Our application form will open on December 15, 2022.
Complete and submit your application on the NSF-ETAP website. The application consists of:
- The NSF registration form. Information entered in this form will be pulled into any other opportunities you apply for via NSF-ETAP.
- A personal statement where you tell us about your aspirations as a scientist and how participating in this summer program fits in with your academic and career goals. Please be sure to include your research interests.
- Unofficial transcripts
- Two letters of recommendation. You will need the names and contact information for two references. The references will receive an automated email from the application system with instructions to submit their letters of recommendation online.
- A statement of your post-graduate goals
- Ranked choice of at least three faculty members you would like to work with. Please note that we will prioritize only your top 3 choices.
Am I eligible?
To participate in the program, you must be a U.S. Citizen or permanent resident, a freshman, sophomore, or junior as of Spring 2023, and a major in chemistry or biochemistry or related disciplines. Students graduating in the 2023 calendar year are not eligible. Applicants must have health insurance coverage. Northeastern University undergraduate students are not eligible.
What are your selection criteria?
Preference will be given to students from institutions that do not have a research-intensive focus at the graduate level and to students with a strong interest in research and pursuing graduate studies in the sciences. Previous undergraduate research experience is not required.
When will I hear back about my application?
Applications will not be reviewed before the March 15 deadline. We expect to notify all applicants by April 7, 2023.
Can I bring a car?
We strongly advise against bringing a car with you. On-campus parking permits are expensive and street parking in Boston can be challenging. Boston has an excellent public transportation system (MBTA) that provides convenient access to much of the city.
Can I have a part-time job or take courses while participating in the REU program?
You may not hold any additional jobs or take courses for academic credit at Northeastern or any other institution, including online courses, during the 10-week period. The REU program is a full-time commitment and it is imperative to participate fully in the program.

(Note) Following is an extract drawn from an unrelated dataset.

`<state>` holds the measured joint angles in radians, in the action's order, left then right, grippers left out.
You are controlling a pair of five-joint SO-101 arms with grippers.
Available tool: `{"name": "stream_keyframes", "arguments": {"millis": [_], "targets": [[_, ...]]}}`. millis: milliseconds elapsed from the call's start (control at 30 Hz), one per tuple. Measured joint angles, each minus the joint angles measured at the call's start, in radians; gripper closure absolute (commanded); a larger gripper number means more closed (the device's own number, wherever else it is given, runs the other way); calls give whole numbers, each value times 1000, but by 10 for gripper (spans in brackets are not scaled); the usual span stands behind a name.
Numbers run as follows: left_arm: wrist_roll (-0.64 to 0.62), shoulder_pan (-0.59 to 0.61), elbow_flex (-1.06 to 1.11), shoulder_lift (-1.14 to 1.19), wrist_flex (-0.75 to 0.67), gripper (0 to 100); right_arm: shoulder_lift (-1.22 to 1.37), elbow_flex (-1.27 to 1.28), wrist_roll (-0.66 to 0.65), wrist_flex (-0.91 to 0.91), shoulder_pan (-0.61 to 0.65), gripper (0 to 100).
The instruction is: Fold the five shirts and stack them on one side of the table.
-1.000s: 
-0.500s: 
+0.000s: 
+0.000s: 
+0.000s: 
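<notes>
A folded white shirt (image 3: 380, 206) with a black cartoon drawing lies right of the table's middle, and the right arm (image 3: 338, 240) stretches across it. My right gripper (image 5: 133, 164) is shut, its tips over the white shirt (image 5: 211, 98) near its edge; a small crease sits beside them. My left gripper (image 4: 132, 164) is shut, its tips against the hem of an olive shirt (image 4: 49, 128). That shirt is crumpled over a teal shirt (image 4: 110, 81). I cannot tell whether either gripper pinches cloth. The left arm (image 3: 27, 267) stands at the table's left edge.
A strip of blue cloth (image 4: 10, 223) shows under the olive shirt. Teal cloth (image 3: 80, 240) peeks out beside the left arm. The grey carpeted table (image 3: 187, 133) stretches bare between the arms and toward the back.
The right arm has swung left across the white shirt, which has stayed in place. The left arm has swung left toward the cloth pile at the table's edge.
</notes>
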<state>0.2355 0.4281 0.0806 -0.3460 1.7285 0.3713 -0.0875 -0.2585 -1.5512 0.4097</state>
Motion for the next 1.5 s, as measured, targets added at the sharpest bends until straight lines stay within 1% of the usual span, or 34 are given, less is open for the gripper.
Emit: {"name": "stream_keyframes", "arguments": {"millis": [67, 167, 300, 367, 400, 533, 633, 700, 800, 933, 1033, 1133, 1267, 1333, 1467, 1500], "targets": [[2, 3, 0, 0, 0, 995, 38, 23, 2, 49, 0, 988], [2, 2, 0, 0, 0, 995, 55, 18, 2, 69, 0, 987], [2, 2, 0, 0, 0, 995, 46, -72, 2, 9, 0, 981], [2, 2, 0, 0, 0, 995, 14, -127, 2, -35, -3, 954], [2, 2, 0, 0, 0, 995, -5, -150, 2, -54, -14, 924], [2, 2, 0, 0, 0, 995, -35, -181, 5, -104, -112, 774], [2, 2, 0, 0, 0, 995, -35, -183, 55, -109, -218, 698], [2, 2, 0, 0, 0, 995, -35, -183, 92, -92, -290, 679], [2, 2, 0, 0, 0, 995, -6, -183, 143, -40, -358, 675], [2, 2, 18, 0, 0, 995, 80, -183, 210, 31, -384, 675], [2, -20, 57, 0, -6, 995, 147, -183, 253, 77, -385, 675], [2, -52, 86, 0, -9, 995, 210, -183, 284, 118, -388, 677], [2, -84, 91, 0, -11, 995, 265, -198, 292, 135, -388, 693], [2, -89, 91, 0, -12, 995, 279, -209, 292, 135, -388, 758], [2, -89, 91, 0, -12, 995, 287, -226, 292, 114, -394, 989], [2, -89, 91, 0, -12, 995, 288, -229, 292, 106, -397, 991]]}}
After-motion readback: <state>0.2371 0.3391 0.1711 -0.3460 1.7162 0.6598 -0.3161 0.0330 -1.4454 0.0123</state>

Can I take time off during the program?
Participants may not go on vacation or take time off during the 10-week program. Northeastern University and the REU program will observe the Juneteeth holiday on June 19, 2023, and the Independence Day holiday on July 4, 2023.
Do I have to attend all events on the schedule?
Participants must attend all scheduled program events. Participants must inform the program director before making plans for unavoidable absences. Unexcused absences from scheduled events will result in termination from program. Weekend outings are optional but participants are encouraged to attend.
Will my travel expenses to and from Boston be covered?
Travel expenses will not be covered or reimbursed. Travel to a national conference to present results of research conducted as part of the REU program will be supported.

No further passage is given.